- **About this task**: Each line of the listing is to be copied exactly.

::::::

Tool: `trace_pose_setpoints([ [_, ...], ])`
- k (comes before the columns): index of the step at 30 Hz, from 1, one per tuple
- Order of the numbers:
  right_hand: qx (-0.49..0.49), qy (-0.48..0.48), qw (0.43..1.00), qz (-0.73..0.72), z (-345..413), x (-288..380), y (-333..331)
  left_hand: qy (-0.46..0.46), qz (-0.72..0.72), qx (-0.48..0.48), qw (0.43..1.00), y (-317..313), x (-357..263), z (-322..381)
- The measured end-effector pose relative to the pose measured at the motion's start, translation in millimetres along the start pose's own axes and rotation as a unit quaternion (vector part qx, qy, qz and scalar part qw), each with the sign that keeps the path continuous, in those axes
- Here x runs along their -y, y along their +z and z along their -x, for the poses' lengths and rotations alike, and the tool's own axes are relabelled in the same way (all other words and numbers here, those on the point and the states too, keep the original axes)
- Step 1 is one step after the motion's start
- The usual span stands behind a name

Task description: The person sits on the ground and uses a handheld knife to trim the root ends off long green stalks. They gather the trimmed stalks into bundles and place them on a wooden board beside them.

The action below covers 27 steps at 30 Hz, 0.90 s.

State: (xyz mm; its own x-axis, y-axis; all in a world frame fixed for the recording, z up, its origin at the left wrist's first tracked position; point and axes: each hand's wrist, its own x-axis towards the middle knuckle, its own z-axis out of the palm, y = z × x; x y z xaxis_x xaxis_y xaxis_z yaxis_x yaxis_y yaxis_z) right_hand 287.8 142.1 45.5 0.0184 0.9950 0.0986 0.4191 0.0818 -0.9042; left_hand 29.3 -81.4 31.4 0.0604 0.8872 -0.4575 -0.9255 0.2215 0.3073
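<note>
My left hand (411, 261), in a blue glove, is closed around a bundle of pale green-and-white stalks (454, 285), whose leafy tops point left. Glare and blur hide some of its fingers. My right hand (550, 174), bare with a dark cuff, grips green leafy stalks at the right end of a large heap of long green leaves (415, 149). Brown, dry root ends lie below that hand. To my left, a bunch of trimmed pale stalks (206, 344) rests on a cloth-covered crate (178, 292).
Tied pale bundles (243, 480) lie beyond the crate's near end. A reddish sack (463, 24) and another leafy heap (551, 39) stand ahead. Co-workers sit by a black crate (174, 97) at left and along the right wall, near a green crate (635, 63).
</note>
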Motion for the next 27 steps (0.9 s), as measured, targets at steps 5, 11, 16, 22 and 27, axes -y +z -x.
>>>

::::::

- **The answer**:
Tool: `trace_pose_setpoints([ [_, ...], ])`
- k (comes before the columns): index of the step at 30 Hz, from 1, one per tuple
- Order of the numbers:
  right_hand: qx (-0.49..0.49), qy (-0.48..0.48), qw (0.43..1.00), qz (-0.73..0.72), z (-345..413), x (-288..380), y (-333..331)
  left_hand: qy (-0.46..0.46), qz (-0.72..0.72), qx (-0.48..0.48), qw (0.43..1.00), y (-317..313), x (-357..263), z (-322..381)
- The measured end-effector pose relative to the pose measured at the motion's start, translation in millimetres along the start pose's own axes and rotation as a unit quaternion (vector part qx, qy, qz and scalar part qw), each with the sign that keeps the path continuous, in those axes
- Here x runs along their -y, y along their +z and z along their -x, for the poses' lengths and rotations alike, and the tool's own axes are relabelled in the same way (all other words and numbers here, those on the point and the states too, keep the original axes)
- Step 1 is one step after the motion's start
- The usual span stands behind a name

Task description: The person sits on the ground and uses a handheld knife to trim the root ends off long green stalks. They gather the trimmed stalks into bundles and place them on a wooden board beside them.

The action below covers 27 steps at 30 Hz, 0.90 s.

State: (xyz mm; its own x-axis, y-axis; all in a world frame fixed for the recording, z up, its origin at the left wrist's first tracked position; point and axes: each hand's wrist, its own x-axis towards the middle knuckle, its own z-axis out of the palm, y = z × x; x y z xaxis_x xaxis_y xaxis_z yaxis_x yaxis_y yaxis_z) right_hand 287.8 142.1 45.5 0.0184 0.9950 0.0986 0.4191 0.0818 -0.9042; left_hand 29.3 -81.4 31.4 0.0604 0.8872 -0.4575 -0.9255 0.2215 0.3073
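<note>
My left hand (411, 261), in a blue glove, is closed around a bundle of pale green-and-white stalks (454, 285), whose leafy tops point left. Glare and blur hide some of its fingers. My right hand (550, 174), bare with a dark cuff, grips green leafy stalks at the right end of a large heap of long green leaves (415, 149). Brown, dry root ends lie below that hand. To my left, a bunch of trimmed pale stalks (206, 344) rests on a cloth-covered crate (178, 292).
Tied pale bundles (243, 480) lie beyond the crate's near end. A reddish sack (463, 24) and another leafy heap (551, 39) stand ahead. Co-workers sit by a black crate (174, 97) at left and along the right wall, near a green crate (635, 63).
</note>
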Motion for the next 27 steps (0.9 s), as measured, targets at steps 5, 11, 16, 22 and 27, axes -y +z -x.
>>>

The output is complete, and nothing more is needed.